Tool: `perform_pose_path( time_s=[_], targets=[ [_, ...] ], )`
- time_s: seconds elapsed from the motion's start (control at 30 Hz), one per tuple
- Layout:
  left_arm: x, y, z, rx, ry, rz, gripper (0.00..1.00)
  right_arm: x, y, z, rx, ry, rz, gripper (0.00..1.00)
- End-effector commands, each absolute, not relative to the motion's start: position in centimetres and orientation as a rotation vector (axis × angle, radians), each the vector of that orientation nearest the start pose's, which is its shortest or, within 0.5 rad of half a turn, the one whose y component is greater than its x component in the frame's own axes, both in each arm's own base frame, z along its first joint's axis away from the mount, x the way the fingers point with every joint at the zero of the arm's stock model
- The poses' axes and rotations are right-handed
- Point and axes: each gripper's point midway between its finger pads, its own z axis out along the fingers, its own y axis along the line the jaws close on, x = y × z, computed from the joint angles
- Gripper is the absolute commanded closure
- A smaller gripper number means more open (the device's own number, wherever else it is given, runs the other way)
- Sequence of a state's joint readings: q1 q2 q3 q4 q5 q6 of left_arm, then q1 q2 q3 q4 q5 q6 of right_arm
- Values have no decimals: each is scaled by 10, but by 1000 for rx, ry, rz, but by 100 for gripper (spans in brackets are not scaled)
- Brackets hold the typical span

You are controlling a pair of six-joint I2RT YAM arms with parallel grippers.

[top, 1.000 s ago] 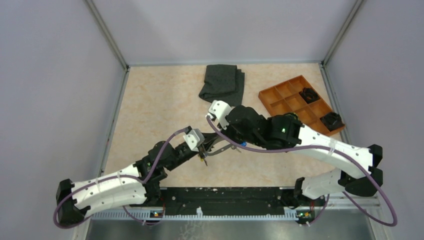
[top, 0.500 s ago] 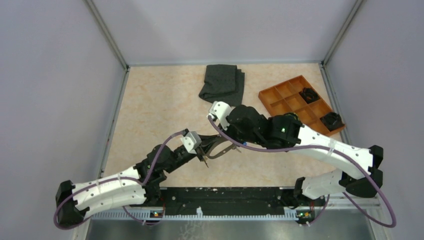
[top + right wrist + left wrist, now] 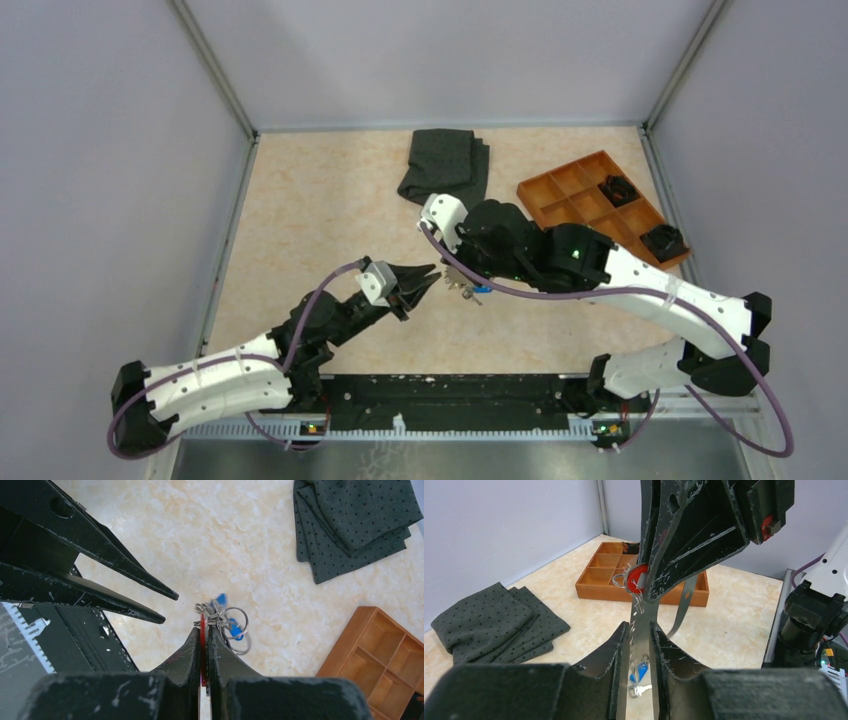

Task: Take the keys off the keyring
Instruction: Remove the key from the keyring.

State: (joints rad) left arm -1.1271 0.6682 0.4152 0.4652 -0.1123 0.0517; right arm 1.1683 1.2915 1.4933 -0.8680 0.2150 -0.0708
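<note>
— Cream marbled tabletop, grey walls around it. What is the left gripper (image 3: pixel 171 609) doing?
— Released. Its fingers stand parted with nothing between the tips. A second ago they were pinched shut nearer the arm bases, with the keyring (image 3: pixel 642 635) stretched from them to the right gripper (image 3: pixel 203 630). Since then it has let go and risen closer.
— And the right one?
— Clenched on the red key head (image 3: pixel 638 578), same as before. The keys (image 3: pixel 218 601) bunch just past its fingertips with a small metal ring (image 3: pixel 247 615), near the left tips but apart from them.
— Where is the keyring now?
— Hanging down from that grip as a pale grey band. Only the left wrist view shows it plainly, through the gap of its own fingers, with a blue-headed key (image 3: pixel 640 671) low in that gap. From above, the right gripper covers most of it.
— Further out?
— Folded dark dotted cloth (image 3: pixel 445 165) beyond the right gripper, and a wooden compartment tray (image 3: pixel 575 180) off to its right. The overhead view alone shows the whole tray, with black clumps (image 3: pixel 662 241) in two cells.
</note>
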Motion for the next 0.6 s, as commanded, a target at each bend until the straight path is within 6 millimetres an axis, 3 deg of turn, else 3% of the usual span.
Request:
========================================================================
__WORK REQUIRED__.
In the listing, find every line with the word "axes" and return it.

__SOLUTION FOR THIS PROBLEM__.
- End-effector commands, each absolute, not relative to the motion's start: position in centimetres and orientation as a rotation vector (axis × angle, radians), each the vector of that orientation nearest the start pose's, which is its shortest or, within 0.5 rad of half a turn, the one whose y component is greater than its x component in the frame's own axes, both in each arm's own base frame, z along its first joint's axis away from the mount, x the way the fingers point with every joint at the zero of the arm's stock model
- The poses' axes and rotations are right-handed
- Point and axes: each gripper's point midway between its finger pads, its own z axis out along the fingers, its own y axis along the line the jaws close on, x = y × z, computed from the joint angles

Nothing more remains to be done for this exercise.